**Exercise description:**
Start at the line with "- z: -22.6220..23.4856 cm" in the records below, stop at the line with "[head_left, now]", and return every line in that span exactly, the two end lines included.

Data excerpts
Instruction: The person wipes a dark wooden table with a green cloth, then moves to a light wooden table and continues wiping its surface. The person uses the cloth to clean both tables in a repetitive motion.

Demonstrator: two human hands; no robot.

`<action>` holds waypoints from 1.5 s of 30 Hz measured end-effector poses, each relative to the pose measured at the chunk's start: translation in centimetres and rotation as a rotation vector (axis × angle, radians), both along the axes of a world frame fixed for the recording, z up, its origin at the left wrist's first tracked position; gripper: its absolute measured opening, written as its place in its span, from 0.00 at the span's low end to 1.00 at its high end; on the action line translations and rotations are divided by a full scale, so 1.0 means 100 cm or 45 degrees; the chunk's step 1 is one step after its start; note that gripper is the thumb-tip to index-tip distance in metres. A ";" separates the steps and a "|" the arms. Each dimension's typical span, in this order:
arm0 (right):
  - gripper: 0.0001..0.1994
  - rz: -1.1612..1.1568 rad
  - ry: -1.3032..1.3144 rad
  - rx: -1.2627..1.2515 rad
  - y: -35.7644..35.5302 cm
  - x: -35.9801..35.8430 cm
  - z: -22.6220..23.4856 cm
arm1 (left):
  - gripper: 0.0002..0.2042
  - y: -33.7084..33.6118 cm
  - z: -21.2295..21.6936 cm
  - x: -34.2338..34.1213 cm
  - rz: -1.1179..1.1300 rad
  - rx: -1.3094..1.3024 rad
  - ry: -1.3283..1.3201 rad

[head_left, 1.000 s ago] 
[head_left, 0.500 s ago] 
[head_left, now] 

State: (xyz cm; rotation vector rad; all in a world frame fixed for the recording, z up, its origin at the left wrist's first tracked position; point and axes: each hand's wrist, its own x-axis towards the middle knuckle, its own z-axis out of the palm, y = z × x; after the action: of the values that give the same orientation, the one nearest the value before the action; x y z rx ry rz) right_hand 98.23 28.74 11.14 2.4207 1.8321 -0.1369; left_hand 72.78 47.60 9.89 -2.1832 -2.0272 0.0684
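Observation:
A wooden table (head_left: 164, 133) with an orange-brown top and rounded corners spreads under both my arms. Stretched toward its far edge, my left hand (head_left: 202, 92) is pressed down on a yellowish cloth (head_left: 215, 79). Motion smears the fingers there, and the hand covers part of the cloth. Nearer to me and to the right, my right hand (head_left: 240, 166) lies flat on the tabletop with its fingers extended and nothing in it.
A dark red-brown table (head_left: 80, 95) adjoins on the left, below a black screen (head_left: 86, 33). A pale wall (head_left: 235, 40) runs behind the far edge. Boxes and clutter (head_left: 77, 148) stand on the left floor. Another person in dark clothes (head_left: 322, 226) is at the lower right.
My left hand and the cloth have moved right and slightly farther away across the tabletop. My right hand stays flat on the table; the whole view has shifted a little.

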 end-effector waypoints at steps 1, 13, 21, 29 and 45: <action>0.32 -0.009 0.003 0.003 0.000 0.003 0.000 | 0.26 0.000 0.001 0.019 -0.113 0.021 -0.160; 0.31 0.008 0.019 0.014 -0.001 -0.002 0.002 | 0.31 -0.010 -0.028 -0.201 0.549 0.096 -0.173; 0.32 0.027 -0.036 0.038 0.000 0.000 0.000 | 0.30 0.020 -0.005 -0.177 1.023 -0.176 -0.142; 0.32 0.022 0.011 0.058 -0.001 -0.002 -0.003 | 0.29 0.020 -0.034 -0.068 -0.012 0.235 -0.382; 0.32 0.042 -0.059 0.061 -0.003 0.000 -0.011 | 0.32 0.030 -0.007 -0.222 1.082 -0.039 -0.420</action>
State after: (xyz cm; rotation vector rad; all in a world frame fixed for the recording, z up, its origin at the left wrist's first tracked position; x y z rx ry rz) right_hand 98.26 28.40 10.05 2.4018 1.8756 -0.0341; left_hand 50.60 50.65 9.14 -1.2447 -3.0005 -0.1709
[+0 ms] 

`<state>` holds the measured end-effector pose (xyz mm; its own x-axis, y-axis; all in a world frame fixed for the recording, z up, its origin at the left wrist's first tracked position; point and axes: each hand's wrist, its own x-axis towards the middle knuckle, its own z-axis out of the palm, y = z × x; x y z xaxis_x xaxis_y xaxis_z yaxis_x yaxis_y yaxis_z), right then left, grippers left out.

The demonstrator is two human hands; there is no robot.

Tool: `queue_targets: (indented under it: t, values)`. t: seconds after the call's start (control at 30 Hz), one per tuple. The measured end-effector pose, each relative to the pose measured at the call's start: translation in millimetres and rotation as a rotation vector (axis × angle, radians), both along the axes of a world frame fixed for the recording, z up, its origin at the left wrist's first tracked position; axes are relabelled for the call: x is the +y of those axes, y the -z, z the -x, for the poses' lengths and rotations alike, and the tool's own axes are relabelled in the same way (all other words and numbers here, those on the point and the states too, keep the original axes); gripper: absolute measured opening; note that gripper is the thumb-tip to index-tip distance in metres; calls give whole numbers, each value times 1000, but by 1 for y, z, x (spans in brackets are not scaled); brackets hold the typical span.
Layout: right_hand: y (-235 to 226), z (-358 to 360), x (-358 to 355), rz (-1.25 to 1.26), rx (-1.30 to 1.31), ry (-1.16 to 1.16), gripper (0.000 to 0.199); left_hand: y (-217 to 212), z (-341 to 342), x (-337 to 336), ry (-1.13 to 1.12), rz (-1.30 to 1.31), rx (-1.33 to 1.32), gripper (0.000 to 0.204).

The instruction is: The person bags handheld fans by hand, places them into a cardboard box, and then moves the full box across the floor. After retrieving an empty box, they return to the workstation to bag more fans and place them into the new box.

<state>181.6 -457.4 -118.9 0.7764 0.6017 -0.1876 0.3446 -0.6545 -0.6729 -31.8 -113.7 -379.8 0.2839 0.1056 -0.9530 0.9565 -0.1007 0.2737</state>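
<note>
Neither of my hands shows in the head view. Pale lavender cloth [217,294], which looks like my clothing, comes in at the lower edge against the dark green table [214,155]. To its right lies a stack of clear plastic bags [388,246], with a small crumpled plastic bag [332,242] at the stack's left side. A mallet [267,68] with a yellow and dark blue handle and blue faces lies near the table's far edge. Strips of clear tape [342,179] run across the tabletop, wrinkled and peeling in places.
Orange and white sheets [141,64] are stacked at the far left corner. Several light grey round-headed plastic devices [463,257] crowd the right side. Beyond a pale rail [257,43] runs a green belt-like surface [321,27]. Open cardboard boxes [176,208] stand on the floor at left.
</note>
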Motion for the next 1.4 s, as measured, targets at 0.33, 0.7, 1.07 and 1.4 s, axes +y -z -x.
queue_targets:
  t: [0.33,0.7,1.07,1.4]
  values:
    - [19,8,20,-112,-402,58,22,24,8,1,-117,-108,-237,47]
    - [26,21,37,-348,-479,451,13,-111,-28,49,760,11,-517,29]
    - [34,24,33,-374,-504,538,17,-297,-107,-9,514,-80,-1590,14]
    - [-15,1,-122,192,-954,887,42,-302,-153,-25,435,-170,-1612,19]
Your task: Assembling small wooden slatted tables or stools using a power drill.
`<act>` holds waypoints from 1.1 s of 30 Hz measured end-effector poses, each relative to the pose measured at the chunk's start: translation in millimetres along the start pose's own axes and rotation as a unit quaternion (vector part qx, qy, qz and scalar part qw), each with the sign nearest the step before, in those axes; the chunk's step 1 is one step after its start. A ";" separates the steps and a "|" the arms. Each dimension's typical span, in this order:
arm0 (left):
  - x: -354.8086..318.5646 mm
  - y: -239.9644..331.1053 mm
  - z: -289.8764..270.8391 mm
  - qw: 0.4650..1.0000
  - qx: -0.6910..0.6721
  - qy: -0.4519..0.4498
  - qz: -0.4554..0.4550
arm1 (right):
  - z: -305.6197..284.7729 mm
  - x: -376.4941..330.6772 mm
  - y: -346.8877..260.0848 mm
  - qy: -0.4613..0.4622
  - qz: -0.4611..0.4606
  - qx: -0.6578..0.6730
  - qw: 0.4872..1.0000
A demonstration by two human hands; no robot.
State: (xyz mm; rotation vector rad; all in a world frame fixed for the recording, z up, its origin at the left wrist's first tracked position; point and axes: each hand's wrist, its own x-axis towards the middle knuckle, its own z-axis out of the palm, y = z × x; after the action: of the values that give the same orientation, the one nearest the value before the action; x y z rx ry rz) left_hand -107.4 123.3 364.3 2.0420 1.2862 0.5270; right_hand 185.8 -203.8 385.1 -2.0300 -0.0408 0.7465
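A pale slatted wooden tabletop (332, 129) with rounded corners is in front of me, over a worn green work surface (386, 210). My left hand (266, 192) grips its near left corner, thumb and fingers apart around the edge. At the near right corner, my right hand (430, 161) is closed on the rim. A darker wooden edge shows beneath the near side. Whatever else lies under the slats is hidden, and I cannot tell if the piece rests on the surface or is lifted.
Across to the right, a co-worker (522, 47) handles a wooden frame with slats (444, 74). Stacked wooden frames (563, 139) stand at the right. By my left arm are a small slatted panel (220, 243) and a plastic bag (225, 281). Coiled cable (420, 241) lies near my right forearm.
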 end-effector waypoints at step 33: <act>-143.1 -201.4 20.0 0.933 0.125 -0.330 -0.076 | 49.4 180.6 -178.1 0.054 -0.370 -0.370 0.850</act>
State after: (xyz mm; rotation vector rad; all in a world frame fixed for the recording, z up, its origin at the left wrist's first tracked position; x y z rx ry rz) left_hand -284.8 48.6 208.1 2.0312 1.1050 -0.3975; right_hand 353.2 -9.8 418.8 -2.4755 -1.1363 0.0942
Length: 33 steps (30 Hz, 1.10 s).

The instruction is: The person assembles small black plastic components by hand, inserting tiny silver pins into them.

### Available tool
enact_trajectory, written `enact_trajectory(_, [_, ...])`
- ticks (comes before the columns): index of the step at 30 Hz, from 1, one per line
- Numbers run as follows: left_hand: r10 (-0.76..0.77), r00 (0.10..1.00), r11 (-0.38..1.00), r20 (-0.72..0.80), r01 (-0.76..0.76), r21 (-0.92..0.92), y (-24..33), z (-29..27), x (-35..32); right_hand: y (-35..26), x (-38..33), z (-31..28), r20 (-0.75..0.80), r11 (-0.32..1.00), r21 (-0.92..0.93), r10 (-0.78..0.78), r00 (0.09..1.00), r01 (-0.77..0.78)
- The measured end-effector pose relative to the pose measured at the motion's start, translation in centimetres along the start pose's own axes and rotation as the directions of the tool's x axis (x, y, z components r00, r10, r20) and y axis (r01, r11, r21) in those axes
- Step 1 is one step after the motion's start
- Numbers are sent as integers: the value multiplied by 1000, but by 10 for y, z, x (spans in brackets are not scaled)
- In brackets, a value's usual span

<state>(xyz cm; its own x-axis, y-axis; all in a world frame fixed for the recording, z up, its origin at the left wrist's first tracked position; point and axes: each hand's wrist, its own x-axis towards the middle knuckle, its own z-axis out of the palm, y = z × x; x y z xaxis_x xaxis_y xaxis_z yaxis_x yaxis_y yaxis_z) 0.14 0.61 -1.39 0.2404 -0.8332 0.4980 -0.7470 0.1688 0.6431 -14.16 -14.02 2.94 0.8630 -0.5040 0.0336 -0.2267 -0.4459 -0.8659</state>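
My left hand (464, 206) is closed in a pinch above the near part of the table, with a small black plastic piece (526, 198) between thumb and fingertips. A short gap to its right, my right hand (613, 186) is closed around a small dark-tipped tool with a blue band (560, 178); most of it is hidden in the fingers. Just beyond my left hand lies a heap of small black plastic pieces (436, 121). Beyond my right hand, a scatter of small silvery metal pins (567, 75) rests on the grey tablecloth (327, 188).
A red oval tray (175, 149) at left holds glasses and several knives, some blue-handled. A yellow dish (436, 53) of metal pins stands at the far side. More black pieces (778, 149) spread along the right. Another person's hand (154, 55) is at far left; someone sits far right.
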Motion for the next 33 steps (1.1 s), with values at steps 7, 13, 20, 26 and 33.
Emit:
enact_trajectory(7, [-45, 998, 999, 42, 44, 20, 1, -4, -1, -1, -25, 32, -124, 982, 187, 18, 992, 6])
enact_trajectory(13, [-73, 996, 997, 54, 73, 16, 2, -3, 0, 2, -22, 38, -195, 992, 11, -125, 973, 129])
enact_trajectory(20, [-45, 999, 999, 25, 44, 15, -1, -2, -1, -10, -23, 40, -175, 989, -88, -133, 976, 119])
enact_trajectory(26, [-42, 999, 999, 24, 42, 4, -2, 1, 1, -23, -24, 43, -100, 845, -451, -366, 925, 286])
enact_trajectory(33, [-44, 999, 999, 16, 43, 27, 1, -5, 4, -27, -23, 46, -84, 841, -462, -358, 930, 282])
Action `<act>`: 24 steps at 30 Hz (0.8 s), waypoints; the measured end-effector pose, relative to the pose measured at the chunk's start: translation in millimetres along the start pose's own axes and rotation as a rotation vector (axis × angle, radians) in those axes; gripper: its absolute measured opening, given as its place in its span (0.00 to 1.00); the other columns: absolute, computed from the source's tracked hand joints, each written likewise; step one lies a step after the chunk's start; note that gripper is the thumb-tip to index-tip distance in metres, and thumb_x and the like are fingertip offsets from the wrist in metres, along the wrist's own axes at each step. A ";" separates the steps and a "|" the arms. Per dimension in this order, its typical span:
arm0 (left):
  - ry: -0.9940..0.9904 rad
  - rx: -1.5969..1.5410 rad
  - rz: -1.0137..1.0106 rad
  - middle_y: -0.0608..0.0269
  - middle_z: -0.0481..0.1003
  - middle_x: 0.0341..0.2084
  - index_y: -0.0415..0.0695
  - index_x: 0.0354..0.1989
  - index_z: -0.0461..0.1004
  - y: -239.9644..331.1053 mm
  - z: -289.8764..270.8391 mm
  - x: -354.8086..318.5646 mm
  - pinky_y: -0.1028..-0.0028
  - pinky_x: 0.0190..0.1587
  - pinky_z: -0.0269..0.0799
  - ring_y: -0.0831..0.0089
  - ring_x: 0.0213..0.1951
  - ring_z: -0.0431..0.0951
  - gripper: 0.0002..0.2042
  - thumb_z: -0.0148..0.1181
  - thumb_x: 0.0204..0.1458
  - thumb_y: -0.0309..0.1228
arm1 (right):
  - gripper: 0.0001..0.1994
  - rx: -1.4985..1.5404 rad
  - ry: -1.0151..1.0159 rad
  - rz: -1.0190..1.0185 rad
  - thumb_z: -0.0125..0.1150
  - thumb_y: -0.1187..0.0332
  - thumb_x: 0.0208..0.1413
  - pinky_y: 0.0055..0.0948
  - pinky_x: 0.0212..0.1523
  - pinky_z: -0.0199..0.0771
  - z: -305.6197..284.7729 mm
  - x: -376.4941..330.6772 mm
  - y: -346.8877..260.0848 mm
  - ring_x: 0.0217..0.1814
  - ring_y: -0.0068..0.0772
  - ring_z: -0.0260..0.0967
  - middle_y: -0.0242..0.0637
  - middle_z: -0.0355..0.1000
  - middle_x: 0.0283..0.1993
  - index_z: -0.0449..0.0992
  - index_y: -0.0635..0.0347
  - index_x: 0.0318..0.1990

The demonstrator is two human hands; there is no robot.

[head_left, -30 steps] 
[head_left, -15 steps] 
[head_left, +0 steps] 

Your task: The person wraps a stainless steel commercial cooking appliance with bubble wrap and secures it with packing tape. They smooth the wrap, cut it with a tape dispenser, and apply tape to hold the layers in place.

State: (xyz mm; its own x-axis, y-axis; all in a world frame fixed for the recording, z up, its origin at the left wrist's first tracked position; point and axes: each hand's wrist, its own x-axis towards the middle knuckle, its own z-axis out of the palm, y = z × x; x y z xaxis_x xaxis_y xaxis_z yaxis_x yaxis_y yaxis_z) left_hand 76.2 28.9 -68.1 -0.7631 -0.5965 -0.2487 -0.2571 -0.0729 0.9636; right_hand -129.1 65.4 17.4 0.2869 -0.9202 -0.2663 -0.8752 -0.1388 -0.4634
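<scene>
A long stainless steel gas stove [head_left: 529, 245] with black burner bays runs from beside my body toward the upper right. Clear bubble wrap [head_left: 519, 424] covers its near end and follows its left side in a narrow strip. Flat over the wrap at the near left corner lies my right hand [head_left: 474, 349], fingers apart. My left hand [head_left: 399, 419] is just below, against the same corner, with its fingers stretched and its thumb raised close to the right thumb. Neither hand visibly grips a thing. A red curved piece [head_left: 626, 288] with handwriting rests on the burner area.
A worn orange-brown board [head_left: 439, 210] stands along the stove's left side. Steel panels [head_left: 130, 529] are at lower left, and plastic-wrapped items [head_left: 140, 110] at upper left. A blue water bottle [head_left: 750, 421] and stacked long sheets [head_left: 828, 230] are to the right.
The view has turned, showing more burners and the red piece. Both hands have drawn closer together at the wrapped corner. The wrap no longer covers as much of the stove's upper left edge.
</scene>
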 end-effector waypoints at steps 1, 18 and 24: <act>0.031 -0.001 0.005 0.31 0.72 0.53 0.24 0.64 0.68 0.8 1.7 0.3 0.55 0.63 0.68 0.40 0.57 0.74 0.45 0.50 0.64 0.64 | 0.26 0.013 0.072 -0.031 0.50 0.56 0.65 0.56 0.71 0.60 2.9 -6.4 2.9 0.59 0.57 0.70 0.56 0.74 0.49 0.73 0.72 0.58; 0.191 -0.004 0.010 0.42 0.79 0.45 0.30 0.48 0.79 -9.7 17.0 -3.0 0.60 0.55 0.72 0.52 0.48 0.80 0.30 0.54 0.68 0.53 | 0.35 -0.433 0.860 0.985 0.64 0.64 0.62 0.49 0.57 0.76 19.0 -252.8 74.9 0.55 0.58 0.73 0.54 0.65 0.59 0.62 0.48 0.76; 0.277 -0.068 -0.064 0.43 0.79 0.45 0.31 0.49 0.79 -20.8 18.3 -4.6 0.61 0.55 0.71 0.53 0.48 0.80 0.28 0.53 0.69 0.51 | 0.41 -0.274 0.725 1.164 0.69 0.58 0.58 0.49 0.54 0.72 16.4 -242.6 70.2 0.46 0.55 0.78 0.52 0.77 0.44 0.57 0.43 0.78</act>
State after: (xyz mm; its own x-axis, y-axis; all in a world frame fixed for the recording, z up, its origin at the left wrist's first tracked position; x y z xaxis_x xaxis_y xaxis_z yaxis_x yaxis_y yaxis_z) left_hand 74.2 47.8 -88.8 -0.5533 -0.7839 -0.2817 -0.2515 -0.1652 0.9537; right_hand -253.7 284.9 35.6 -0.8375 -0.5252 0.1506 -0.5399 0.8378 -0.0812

**Result of the exercise:**
  - z: -22.6220..23.4856 cm
arm1 (left):
  - gripper: 0.0002..0.2042
  - y: -33.7084..33.6118 cm
  - z: -21.2295..21.6936 cm
  - x: -34.2338..34.1213 cm
  - rz: -1.1179..1.1300 rad
  - rx: -1.3094..1.3024 rad
  - ry: -1.3283..1.3201 rad

[head_left, 1.000 s ago] 
[head_left, 0.500 s ago] 
[head_left, now] 

Here the work on this exercise is complete.